A recent event at a checkpoint in Quetta, Baluchistan, suggested that the Pakistani jihad is drawing international recruits. On May 18, it was reported that five Chechens were killed by bullets fired by the Frontier Corps, after they had apparently thrown grenades. In terms of the jihad in Pakistan, Chechens are said to have been involved in training activities with the Islamic Movement of Uzbekistan, along with other nationalities, in the northern tribal regions of Pakistan. What is unusual is to find alleged Chechen activists so close to the southern border with Afghanistan.

There are questions that need to be answered by the Pakistani authorities in relation to the incident involving the Chechens. Three of the five who were killed were women, and one of these was pregnant. To complicate matters, eyewitnesses have claimed that the Chechens were unarmed. A photograph of one of the Chechen women raising her arm indicated that she had survived the bullet rounds, but she was subsequently shot, despite her apparent gesture of surrender. Kavkaz Center, a website that publicizes jihad activity by Chechens and other peoples in the Russian Caucasus, has condemned the killing of the Chechens in Quetta.
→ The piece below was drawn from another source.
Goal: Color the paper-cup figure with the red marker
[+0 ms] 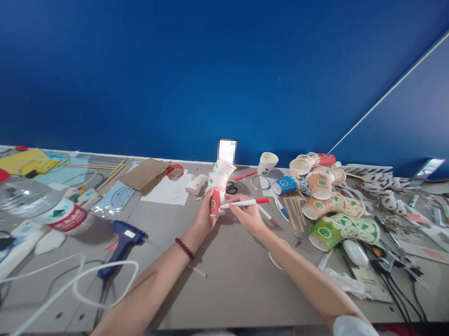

While doubts remain on the true facts behind the Quetta incident, what is certain is that the Pakistan Taliban is no longer a small offshoot of the Afghanistan Taliban. From its first appearance in Pakistan media in the winter of 2005-2006, the group now exists throughout Pakistan, and has strong links to other Islamist groups in neighboring nations.

The United States and the Pakistan government should take note of its growth, and its connections to other jihadist groups. After bin Laden was discovered in Abbottabad, under the nose of the Pakistan military, tensions between Pakistan and America worsened. The two nations should work out a strategy that supports their mutual interests, for the road ahead is going to get very rough indeed.

Adrian Morgan is the Editor of Family Security Matters.